* [The problem]
Would you please return the lines of the entries below starting at the line that has "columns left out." and ending at the line that has "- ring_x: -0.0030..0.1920", both included, exactly as they are?

-- Opening Marker --

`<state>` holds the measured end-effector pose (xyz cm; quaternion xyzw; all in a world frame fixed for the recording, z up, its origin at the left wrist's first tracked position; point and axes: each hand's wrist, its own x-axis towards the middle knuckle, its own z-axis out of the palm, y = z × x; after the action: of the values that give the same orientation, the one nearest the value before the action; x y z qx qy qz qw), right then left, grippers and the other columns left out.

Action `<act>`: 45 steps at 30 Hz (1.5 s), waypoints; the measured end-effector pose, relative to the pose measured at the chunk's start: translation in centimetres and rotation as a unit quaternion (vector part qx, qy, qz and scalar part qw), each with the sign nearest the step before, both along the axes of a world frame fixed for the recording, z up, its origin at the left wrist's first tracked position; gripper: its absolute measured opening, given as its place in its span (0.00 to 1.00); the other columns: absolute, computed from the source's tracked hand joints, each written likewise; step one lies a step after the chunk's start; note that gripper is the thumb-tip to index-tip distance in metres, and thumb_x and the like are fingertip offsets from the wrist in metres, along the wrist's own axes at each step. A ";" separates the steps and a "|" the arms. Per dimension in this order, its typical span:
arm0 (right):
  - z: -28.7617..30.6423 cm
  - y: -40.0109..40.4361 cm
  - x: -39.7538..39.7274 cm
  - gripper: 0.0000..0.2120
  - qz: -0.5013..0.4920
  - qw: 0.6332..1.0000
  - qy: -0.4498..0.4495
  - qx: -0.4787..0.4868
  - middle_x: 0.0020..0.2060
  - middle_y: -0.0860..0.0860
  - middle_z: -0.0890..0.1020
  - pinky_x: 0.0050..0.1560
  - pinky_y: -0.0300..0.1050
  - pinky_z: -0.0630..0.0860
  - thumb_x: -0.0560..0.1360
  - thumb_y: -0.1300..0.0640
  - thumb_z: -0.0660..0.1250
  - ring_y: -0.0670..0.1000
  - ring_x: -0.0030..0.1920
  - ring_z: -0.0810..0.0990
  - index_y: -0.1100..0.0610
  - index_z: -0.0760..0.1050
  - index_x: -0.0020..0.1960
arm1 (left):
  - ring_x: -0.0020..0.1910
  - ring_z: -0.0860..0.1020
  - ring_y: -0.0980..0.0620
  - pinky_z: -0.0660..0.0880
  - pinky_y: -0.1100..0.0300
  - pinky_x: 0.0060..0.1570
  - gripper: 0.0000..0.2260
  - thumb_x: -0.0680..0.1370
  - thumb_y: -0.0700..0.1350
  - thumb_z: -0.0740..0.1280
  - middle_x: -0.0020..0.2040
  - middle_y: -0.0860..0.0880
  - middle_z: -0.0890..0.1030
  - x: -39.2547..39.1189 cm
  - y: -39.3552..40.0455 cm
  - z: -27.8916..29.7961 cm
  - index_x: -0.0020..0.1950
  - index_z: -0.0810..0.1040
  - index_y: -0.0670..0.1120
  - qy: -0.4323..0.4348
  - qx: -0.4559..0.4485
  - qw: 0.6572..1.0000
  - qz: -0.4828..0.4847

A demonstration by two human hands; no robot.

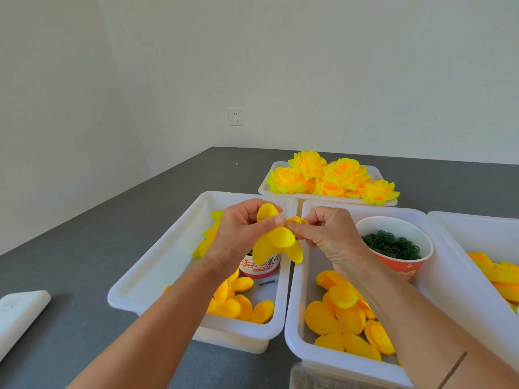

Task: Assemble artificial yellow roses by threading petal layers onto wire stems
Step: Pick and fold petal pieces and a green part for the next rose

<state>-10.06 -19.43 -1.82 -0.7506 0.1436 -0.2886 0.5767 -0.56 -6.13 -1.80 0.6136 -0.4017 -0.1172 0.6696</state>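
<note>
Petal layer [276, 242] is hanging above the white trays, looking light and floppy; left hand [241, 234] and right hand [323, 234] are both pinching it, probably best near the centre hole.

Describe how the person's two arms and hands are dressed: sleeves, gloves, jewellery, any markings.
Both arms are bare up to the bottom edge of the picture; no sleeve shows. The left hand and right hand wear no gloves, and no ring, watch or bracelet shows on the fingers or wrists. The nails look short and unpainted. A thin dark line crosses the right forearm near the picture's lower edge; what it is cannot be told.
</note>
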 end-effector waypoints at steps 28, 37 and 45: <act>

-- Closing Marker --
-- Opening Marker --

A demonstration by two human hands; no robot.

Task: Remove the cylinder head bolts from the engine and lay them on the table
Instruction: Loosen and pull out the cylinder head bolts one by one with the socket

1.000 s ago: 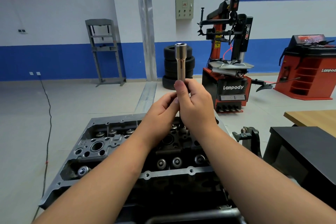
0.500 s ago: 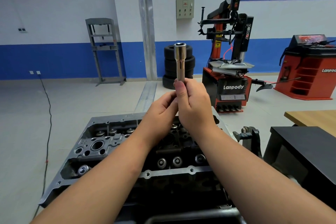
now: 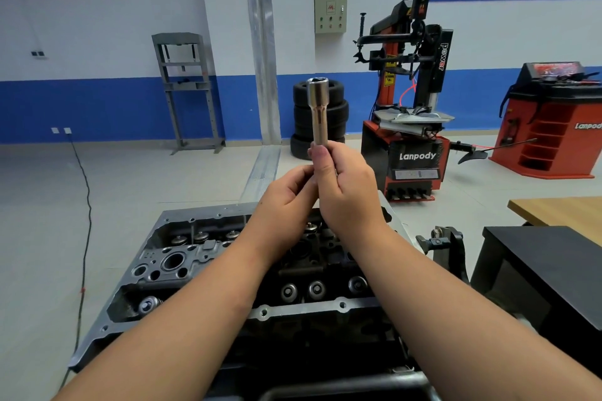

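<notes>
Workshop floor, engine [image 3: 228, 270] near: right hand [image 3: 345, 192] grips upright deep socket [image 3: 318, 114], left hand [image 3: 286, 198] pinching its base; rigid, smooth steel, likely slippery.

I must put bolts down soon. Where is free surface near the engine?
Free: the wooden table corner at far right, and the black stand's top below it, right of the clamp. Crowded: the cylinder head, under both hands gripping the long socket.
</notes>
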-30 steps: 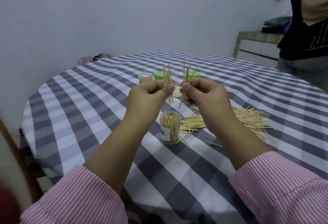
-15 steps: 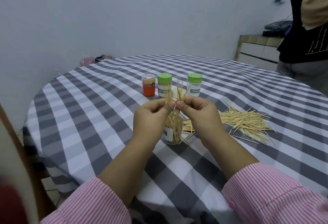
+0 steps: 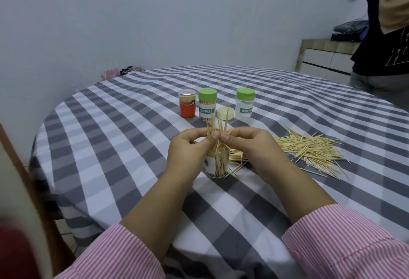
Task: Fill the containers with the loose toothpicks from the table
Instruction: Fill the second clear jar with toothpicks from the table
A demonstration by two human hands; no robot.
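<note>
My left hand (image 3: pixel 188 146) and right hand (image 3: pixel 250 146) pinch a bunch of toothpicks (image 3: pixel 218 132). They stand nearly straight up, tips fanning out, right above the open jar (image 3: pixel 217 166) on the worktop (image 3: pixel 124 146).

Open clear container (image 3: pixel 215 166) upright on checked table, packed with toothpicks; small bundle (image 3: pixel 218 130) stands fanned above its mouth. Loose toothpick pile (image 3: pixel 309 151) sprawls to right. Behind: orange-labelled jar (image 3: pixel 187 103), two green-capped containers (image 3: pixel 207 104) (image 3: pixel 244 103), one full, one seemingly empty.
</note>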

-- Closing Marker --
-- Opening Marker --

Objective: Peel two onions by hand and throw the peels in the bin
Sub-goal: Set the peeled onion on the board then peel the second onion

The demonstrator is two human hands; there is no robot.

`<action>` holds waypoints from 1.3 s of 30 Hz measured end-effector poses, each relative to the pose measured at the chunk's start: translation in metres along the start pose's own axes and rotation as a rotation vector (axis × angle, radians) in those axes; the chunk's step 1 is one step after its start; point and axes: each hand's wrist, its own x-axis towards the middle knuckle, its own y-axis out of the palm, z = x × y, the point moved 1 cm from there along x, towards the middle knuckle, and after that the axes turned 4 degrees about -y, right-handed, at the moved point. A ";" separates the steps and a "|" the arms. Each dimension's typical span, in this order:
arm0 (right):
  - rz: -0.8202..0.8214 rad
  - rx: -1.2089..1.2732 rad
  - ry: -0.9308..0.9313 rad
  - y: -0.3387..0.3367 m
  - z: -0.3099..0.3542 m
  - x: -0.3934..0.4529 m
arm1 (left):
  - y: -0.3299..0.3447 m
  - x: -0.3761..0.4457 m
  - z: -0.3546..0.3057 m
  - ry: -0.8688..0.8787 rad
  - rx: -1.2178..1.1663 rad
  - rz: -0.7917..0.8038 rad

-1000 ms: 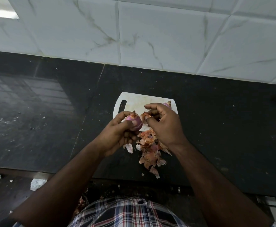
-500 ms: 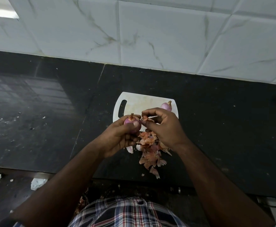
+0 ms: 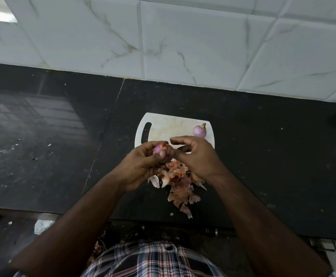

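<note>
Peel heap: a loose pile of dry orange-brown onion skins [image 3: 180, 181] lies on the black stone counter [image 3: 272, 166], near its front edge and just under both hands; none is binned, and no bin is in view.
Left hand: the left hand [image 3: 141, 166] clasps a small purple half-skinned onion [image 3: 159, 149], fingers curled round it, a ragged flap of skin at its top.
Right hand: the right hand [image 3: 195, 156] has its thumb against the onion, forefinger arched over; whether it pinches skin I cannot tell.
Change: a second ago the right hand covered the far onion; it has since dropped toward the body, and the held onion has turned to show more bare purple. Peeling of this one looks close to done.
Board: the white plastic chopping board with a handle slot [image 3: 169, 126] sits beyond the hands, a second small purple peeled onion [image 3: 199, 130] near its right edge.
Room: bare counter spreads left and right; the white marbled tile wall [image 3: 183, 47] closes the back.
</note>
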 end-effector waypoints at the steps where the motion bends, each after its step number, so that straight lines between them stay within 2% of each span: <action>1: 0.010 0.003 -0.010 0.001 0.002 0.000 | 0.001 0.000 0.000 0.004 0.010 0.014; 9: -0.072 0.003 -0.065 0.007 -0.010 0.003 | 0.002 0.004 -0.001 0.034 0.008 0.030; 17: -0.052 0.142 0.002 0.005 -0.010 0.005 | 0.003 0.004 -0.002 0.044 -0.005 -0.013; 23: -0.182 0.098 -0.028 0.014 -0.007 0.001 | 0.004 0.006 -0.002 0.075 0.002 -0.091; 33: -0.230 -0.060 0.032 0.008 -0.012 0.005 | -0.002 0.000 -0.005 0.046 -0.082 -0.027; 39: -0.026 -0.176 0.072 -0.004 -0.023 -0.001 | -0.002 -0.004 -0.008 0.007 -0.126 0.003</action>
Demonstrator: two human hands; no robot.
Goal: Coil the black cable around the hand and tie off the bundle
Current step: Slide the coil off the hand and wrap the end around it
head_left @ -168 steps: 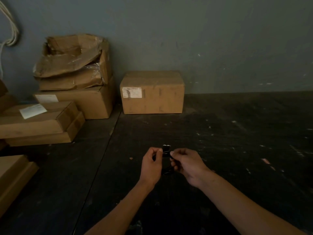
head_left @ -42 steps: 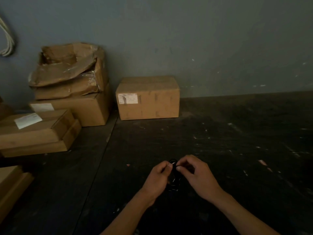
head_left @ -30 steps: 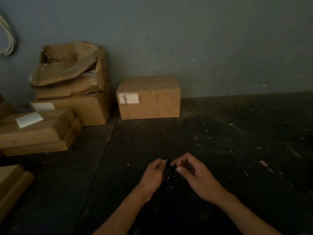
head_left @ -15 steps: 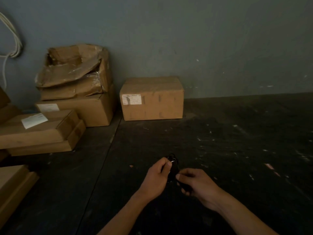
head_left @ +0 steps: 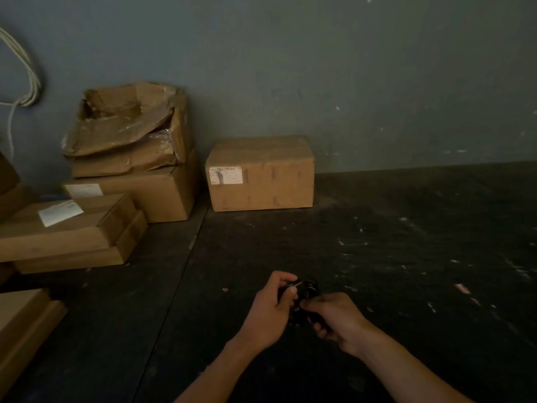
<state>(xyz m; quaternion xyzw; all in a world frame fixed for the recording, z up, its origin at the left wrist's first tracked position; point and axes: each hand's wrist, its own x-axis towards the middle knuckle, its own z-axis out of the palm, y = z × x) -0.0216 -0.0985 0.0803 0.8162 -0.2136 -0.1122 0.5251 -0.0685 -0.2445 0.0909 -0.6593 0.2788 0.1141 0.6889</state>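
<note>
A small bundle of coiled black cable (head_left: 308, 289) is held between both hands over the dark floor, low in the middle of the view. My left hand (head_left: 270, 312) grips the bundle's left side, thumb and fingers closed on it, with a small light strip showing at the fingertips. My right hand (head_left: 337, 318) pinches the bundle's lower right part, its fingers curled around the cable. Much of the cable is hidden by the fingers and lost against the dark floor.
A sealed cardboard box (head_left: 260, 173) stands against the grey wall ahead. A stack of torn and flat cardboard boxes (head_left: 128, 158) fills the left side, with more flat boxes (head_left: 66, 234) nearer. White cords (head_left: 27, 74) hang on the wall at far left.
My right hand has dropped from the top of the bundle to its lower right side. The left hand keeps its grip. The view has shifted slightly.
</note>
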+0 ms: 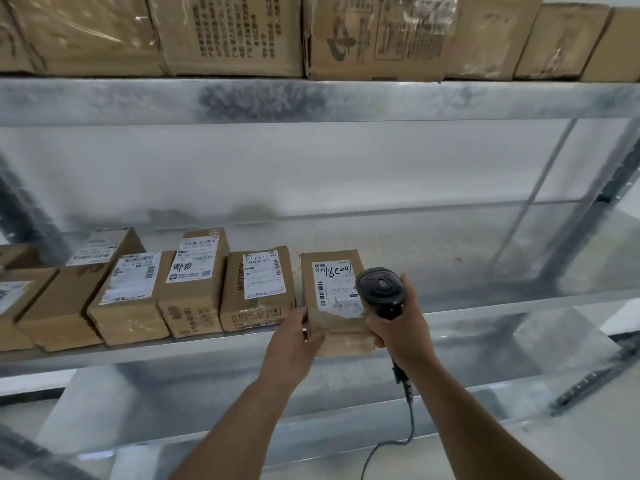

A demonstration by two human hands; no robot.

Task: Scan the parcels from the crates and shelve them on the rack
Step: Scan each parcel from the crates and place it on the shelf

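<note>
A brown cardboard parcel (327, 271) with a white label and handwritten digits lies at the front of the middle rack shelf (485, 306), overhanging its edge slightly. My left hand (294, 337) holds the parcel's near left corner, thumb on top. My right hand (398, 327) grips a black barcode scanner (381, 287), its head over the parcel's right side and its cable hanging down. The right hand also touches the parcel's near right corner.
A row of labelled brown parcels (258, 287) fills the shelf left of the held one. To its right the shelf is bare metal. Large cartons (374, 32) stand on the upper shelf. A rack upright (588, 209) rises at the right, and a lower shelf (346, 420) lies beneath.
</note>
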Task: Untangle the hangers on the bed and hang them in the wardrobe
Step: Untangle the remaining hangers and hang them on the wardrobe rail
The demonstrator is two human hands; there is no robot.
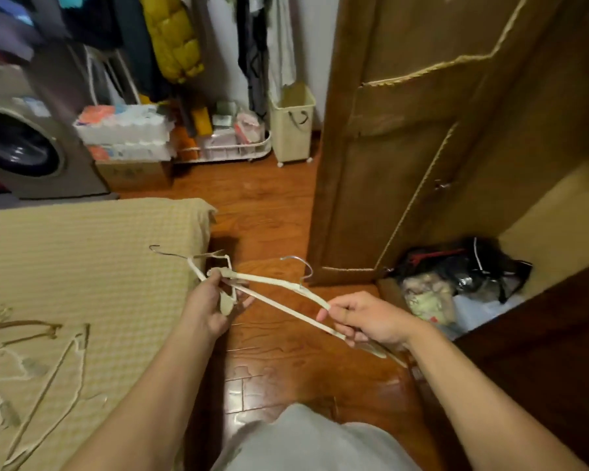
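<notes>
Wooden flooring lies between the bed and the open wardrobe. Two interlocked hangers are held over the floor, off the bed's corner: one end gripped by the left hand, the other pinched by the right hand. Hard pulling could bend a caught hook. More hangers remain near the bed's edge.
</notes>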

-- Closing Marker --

* [Solution]
`<state>` holds the measured end-effector pose (xyz cm; quaternion xyzw; all in a world frame fixed for the recording, z up, its origin at the left wrist's first tracked position; point and axes: each hand's wrist, its own x-axis towards the middle knuckle, its own z-axis out of the palm, y = z × x; after the action: of the values that give the same orientation, the one nearest the value before the action; x y z qx qy qz qw), right then left, grippers and the other columns left out.

Action `<act>`: 45 steps at 30 Hz (1.5 s), waypoints; the measured end-effector pose, relative to the pose measured at the chunk's start: translation in centimetres and rotation as a unit quaternion (vector part qx, qy, qz and scalar part qw), each with the sign nearest the step before, both along the axes of a world frame fixed for the recording, z up, its origin at the left wrist's first tracked position; gripper: its absolute measured opening, given as its place in its span (0.00 to 1.00); the other columns: absolute, computed from the source's tracked hand joints, each written likewise; step one lies a step after the chunk's start; note that gripper is the thumb-tip to index-tip distance in metres, and thumb_x and the like are fingertip offsets from the wrist in metres, along the wrist's own axes at each step. A ";" separates the steps and a "|" the arms. Per dimension in this order, its typical span:
arm0 (right):
  - z: -28.7617..30.6423 cm
  - y: -40.0109..40.4361 cm
  - x: -39.7538..39.7274 cm
  - gripper: 0.0000..0.2120
  - qz: -0.5013..0.4920
  - qw: 0.6332..1.0000
  - qy: -0.4498..0.4495
  - qx: -0.4787..0.4868
  - middle_x: 0.0020..0.2060
  - middle_y: -0.0860..0.0860
  - middle_z: -0.0890..0.1020
  - pinky_x: 0.0050..0.1560
  - pinky_y: -0.0300..0.1050
  - pinky_z: -0.0630..0.0860
  - thumb_x: -0.0560..0.1360
  - thumb_y: -0.1300..0.0640
  - thumb_z: -0.0660..0.1250
  - ring_y: -0.0670..0.1000
  - ring_x: -0.0030..0.1920

This answer requires nothing more.